MR McKENNA: With respect, no, because Mr McHugh was focusing on the contractual position, the implied contractual position, and he said there was no implied contractual duty of good faith here, so we just do not need to go any further. In the unconscionability analysis, we start with the proposition that parties ought to behave towards each other in good faith and in accordance with norms. So, we start from a different starting point.
EDELMAN J: But your submission is that that those norms are different from the norms that would be implied into a contract of reasonableness, or an extent of reasonableness in the exercise of a contractual discretion.
MR McKENNA: Yes, otherwise, what work does statutory unconscionability do?
EDELMAN J: Well, it may be that it looks to something more than a situational disadvantage that is no more than the terms of a contract.

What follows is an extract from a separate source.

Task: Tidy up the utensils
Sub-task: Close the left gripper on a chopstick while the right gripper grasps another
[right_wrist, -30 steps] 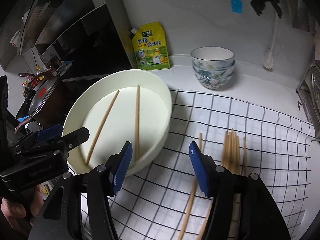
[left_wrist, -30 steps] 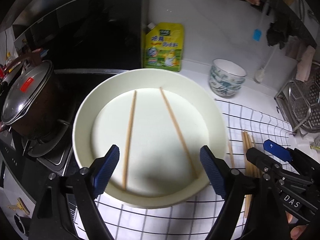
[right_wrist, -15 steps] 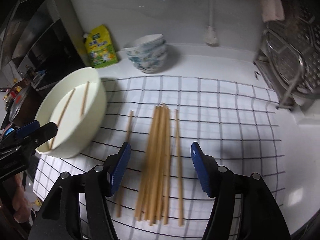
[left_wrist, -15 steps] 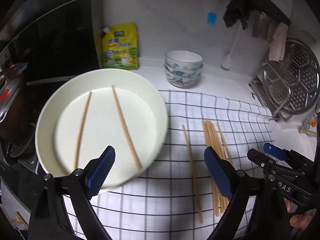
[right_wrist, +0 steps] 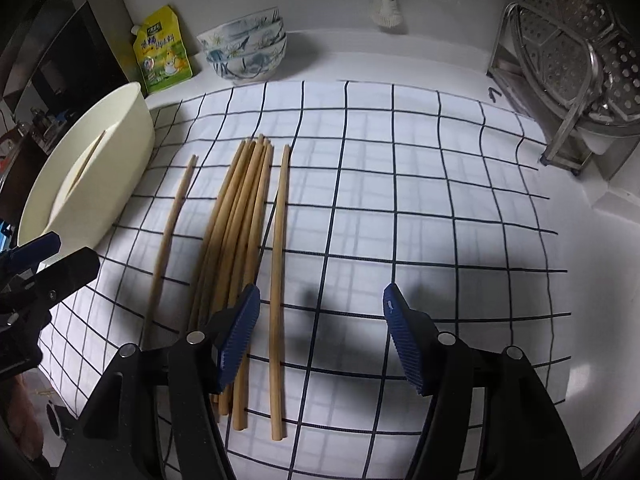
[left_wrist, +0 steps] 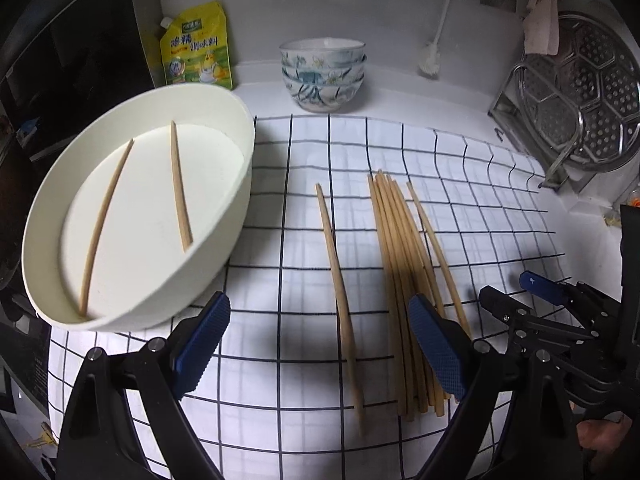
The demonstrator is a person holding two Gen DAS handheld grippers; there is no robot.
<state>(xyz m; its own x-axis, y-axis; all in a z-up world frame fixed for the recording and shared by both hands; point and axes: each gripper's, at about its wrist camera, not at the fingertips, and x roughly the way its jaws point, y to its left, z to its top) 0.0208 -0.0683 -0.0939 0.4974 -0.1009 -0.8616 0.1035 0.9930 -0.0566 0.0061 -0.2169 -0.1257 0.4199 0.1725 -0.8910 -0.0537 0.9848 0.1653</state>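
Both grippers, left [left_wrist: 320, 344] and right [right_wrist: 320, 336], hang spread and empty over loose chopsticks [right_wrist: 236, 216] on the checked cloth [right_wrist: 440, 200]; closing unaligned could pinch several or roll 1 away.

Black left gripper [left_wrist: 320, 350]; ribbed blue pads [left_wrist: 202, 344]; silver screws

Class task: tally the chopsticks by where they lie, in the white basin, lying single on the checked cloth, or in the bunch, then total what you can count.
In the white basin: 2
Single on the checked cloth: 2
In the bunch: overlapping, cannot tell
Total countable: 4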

MR McKENNA: Well, I guess what we would say in response to that, with respect, your Honour, is that there is a body of authority already where parties have entered into patently – a patent situation of situational disadvantage but the courts have had no difficulty applying unconscionability there.
EDELMAN J: They are almost always cases that Justice Keane referred to as “widows and orphans”. I mean, the primary judge here referred to the Kobelt Case – I mean, this case could not be any further removed from the circumstances of Kobelt.
MR McKENNA: Quite. One example - there is a case involving Westpac, where Westpac was dealing with counterparties based upon a bank bill, or a standard bank bill rate, and yet Westpac – and so, it was an integer in their relationship that was vulnerable to being affected by Westpac’s conduct. Westpac manipulated that bill rate, it was held to be unconscionable conduct vis-à-vis their relational party. It was situational ‑ ‑ ‑
KEANE J: But the situational disadvantage there, in terms of knowledge and financial strength, is obvious. Here, it is the other end of the spectrum.
MR McKENNA: I can only come back to this point, your Honour, which is, practically speaking, if you are asking parties to subjectively – to either predict future conduct and provide for conduct that would otherwise be regarded as unconscionable in their contract, that is actually changing the approach to this area of the law, in our respectful submission, because the approach that we would urge is one where parties can assume that each party will behave towards them in accordance with ordinary…..
KEANE J: So, you are setting up then, are you, an argument about the exercise of discretions and powers reasonably – and if you are, why is that not a matter that should be put as a case of a breach of implied term or a breach of an obligation of good faith?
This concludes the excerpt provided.